Why crowdfunding doesn’t work – and solutions

I very often see projects either already running a crowdfunding, or in the process of evaluating crowdfunding as funding system.

The first are about to fail, the 2nd will fail – none (want to) realize so, and will push ahead until reality will arrive to cash all the checks they’re writing.

Let’s dive a bit into details.

Where the problem starts

Crowdfunding is a tool to generate funds with which finance your project – think of it as a piano.

Generating funds is a strategic business operation. It’s a vision who concretizes your goal, in which there’s use of tools thanks to mastery of their use – think of it as a symphony.

And that’s exactly where the problem lies in:

do people actually know how to plan a strategy to generate funds?

Or: if I give you a piano, can you play Mozart?

A bit more into details

It’s not that crowdfunding cannot intrinsically generate funds: it’s just that people grossly underestimate, for various reasons, how hard it is to generate funds. They think “crowdfunding” will make money by itself.

Here’s a practical example: say you want to raise 1M £ for your project. Think of these 2 ways:

  1. Investors (B2B marketing) Market the project to 4 investors (people who work in your industry, and can reinvest their profits in it), professionally trained to understand the idea you’re selling, who will then fund 250.000K £ each.
  2. Crowdfunding (B2C marketing) Market the project to 100.000 consumers, bearing in mind they possess no professional training in the idea you’re selling, because they only want to enjoy the product (e.g. No need for mechanical engineering degree to enjoy a nice car), who will then fund 10 £ each.

Or, simplified:

Market your idea to 4 individuals with great professional preparation in your field

vs

Market your idea to 100.000 individuals with no professional preparation in your field

This is a very practical way to look at how funding works – and how crowdfunding is such a titanic task. Way, way outside the capabilities of the people usually looking for it: those without access to investors and/or capital.

The “so good will sell itself” fallacy

Two main reasons because this is grossly wrong:

1- Market saturation It might have worked if your idea would’ve been the only one seen by your potential consumer. But, within the crazily information overly saturated society we’re in, do you actually think people will stop and think about your pitch just because it’s yours…?

Think of these images: this is your idea

This is the ideas that, on daily basis, a consumer gets bombarded with

What exactly is the reason because he should focus on yours? (Hey, this is legit marketing: that’s the UVP concept! Whoever figures out a good one is on the good way to get the cake)

2- Marketing skills Say you’ve got a great idea: are you sure you know how to pitch it in such a compelling way that people will feel the need to buy it? And that includes overcoming any asymmetrical information problem that there might be (nominally: how much does your consumer understand about your product? Say you’re a car driver: if I tell you this new car I’m offering you has 550Nm at 6500 RPM, do you instinctively know if that’s what you need? The answer is obviously no – unless you’re a real car aficionado. Which is a negligible % of your customer segmentation)

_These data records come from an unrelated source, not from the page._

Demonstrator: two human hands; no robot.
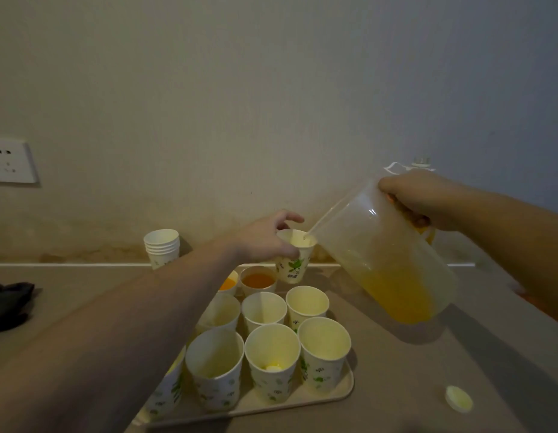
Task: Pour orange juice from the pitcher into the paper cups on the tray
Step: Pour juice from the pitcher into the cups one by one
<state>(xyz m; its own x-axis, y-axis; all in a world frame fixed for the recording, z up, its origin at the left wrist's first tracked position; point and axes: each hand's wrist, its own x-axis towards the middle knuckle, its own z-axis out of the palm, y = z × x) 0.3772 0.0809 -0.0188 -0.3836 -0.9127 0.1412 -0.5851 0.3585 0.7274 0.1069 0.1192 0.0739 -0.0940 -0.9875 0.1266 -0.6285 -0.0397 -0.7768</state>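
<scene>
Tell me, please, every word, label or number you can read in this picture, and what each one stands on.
None can be read.
Held paper cup: small dark marks under the green leaf print, too blurred to read.
Cups on the tray: leaf print only, no clear lettering.
Wall socket: no readable marks.

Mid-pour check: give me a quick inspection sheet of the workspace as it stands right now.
Surface: beige counter, dimly lit.
Job's things: pitcher tilted, spout at the rim of the lifted paper cup; juice is low in the pitcher. On the tray, two far cups hold juice; the near cups look almost empty.
Clutter: stack of spare cups, white cap, dark cloth.
Grippers: left hand holds the lifted cup; right hand grips the pitcher handle.
Cables: nothing seen.
Surroundings: plain wall, wall socket, bottle behind the right hand.
</scene>
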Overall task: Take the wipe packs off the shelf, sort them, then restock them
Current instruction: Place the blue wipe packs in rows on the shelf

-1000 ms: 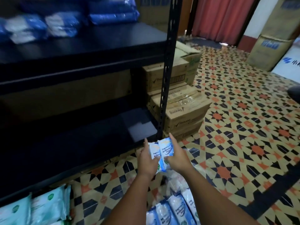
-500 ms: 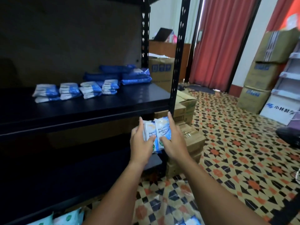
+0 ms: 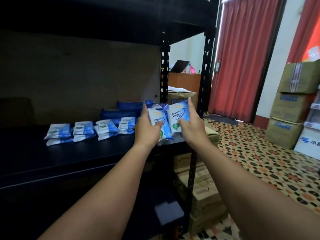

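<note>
My left hand (image 3: 147, 129) holds a white-and-blue wipe pack (image 3: 160, 121) upright, thumb across its front. My right hand (image 3: 191, 125) holds a second wipe pack (image 3: 178, 115) of the same kind beside it. Both packs hover over the right end of the black shelf (image 3: 69, 156). On that shelf a row of small white-and-blue packs (image 3: 90, 129) lies in low stacks. Behind them sit larger dark blue packs (image 3: 119, 112).
A black upright post (image 3: 205, 70) stands just right of my hands. Cardboard boxes (image 3: 206, 193) are stacked on the patterned floor under and beside the shelf. More cartons (image 3: 292, 108) rise at the far right near a red curtain (image 3: 242, 54).
Both hands rose from floor level with the two packs and now hold them over the middle shelf's right end. The view tilted upward with them.
</note>
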Tool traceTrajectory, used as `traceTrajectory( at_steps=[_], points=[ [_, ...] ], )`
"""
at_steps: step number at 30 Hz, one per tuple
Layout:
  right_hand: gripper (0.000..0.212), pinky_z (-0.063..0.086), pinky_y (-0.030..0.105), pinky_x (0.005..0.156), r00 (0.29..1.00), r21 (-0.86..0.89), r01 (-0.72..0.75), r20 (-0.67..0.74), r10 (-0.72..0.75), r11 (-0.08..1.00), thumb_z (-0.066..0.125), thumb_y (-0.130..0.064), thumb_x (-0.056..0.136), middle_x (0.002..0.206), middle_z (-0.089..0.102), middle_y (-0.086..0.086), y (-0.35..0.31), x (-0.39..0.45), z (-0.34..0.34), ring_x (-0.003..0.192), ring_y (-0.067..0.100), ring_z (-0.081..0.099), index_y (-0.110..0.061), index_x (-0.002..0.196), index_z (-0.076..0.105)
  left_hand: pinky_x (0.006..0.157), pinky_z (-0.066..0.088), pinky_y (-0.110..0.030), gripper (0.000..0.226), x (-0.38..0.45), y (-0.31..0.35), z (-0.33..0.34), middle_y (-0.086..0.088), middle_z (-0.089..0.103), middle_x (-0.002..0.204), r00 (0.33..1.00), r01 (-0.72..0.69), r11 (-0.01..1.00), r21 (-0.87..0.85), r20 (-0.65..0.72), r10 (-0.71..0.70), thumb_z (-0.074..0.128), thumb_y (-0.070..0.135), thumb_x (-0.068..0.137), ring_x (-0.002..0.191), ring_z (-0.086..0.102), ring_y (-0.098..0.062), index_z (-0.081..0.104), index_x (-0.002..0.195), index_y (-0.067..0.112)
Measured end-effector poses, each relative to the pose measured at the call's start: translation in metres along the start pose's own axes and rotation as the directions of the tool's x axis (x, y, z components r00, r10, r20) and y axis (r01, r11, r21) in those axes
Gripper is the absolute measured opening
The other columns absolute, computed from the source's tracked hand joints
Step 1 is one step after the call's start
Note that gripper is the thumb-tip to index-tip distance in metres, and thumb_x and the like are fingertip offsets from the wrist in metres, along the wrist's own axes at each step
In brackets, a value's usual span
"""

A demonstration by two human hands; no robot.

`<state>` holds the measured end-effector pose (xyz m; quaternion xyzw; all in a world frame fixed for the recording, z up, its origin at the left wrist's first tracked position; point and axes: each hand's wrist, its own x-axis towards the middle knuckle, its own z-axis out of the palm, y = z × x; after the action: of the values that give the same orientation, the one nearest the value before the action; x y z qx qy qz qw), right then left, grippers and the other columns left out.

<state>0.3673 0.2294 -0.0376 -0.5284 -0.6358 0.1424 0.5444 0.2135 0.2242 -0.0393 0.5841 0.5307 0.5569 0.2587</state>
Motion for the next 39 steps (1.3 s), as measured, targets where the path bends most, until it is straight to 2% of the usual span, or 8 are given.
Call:
traceTrajectory(
  at_steps=[3,7,11,16,22,31,35,39],
  points=[
    [0.066,0.051,0.024,0.06,0.994,-0.002,-0.105,-0.015,0.105,0.994,0.057,-0.006,0.095,0.111,0.059,0.004,0.015,0.027,0.015,0.088,0.021,0.066,-0.037,0.15,0.039,0.116,0.034,-0.037,0.081,0.03,-0.006,0.007,-0.008,0.032,0.162,0.988,0.145,0.978,0.148,0.034,-0.152,0.064,0.025,0.098,0.146,0.034,-0.03,0.015,0.161,0.017],
    [0.008,0.036,0.029,0.077,0.979,-0.189,-0.199,-0.001,0.203,0.962,0.06,-0.025,0.098,0.121,0.062,0.013,0.044,0.045,0.038,0.105,0.028,0.058,-0.025,0.105,0.062,0.096,0.042,-0.034,0.052,0.052,-0.015,0.016,-0.017,0.049,0.148,0.969,0.229,0.924,0.306,0.015,-0.245,0.055,0.032,0.103,0.133,0.048,-0.034,0.046,0.145,0.004],
    [0.024,0.042,0.033,0.085,0.994,-0.298,-0.077,0.05,0.097,0.951,0.057,-0.034,0.099,0.126,0.062,0.012,0.044,0.04,0.042,0.111,0.028,0.059,-0.018,0.111,0.07,0.105,0.038,-0.032,0.054,0.052,-0.022,0.016,-0.011,0.044,0.153,0.986,0.109,0.932,0.345,0.08,-0.145,0.052,0.042,0.103,0.139,0.042,-0.028,0.047,0.149,0.014],
    [0.049,0.042,0.039,0.108,0.967,-0.416,0.014,0.236,0.093,0.909,0.063,-0.031,0.085,0.153,0.031,0.007,0.036,0.02,0.035,0.123,0.032,0.054,-0.025,0.133,0.061,0.11,0.034,-0.026,0.057,0.026,-0.028,0.005,-0.002,0.051,0.147,0.978,-0.09,0.911,0.402,0.21,0.004,0.074,0.037,0.087,0.136,0.045,-0.02,0.057,0.141,0.024],
    [0.055,0.045,0.034,0.1,0.972,-0.48,0.008,0.208,0.105,0.877,0.063,-0.006,0.089,0.149,0.031,0.005,0.042,0.032,0.045,0.121,0.03,0.054,-0.024,0.14,0.055,0.108,0.032,-0.028,0.055,0.037,-0.042,0.015,-0.004,0.048,0.142,0.972,-0.178,0.837,0.518,0.226,0.066,0.058,0.001,0.091,0.135,0.039,-0.023,0.056,0.141,0.026],
    [0.044,0.044,0.04,0.097,0.971,-0.577,-0.006,0.193,0.143,0.816,0.058,-0.01,0.093,0.135,0.036,0.013,0.055,0.077,0.08,0.117,0.038,0.049,-0.021,0.134,0.049,0.1,0.042,-0.036,0.062,0.084,-0.062,0.037,-0.011,0.045,0.141,0.975,-0.185,0.776,0.603,0.209,0.07,0.049,-0.005,0.089,0.123,0.052,-0.033,0.052,0.142,0.028],
    [0.048,0.043,0.042,0.099,0.969,-0.584,-0.003,0.2,0.147,0.812,0.057,-0.012,0.093,0.136,0.035,0.015,0.061,0.086,0.086,0.119,0.038,0.048,-0.022,0.138,0.045,0.101,0.042,-0.04,0.061,0.094,-0.069,0.041,-0.012,0.038,0.146,0.976,-0.167,0.784,0.598,0.212,0.046,0.051,0.003,0.091,0.125,0.05,-0.035,0.048,0.145,0.029],
    [0.047,0.041,0.043,0.101,0.969,-0.585,0.007,0.203,0.138,0.811,0.055,-0.014,0.094,0.139,0.034,0.015,0.065,0.087,0.087,0.122,0.037,0.043,-0.023,0.139,0.042,0.101,0.043,-0.043,0.05,0.096,-0.073,0.045,-0.016,0.035,0.148,0.974,-0.195,0.767,0.612,0.211,0.08,0.059,0.033,0.096,0.122,0.052,-0.038,0.049,0.144,0.024]
  ],
)
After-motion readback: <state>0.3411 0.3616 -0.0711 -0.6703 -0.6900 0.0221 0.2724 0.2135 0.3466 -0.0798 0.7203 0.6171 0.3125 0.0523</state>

Solution: ask yourself real questions

No matter how much you fantasize, reality will always arrive. So, better to make it happen right now: be honest with yourself. Can you sell to millions of people at once? Like the top players of your industry do? If the answer is “Yes”, you would’ve already had a capital ready to be invested, from the last time you developed your business development skills – as a matter of fact: you’d be probably leading a huge corporation. Because generating revenues by selling ideas to millions of people is what corporations are for. They don’t build buildings and hire thousands of employees just for laughs: they’re needed. Entrepreneurship is just about the most difficult, and important, achievement ever accomplished by humanity – and, you could say, the biggest difference between us and the rest of the animal realm (ever read about Dunbar’s work about human intelligence?).

Not like that? Can’t sell to millions of people at once? It’s alright: go to corporations, or investors. That’s what they do for a living: they propel ideas in the world.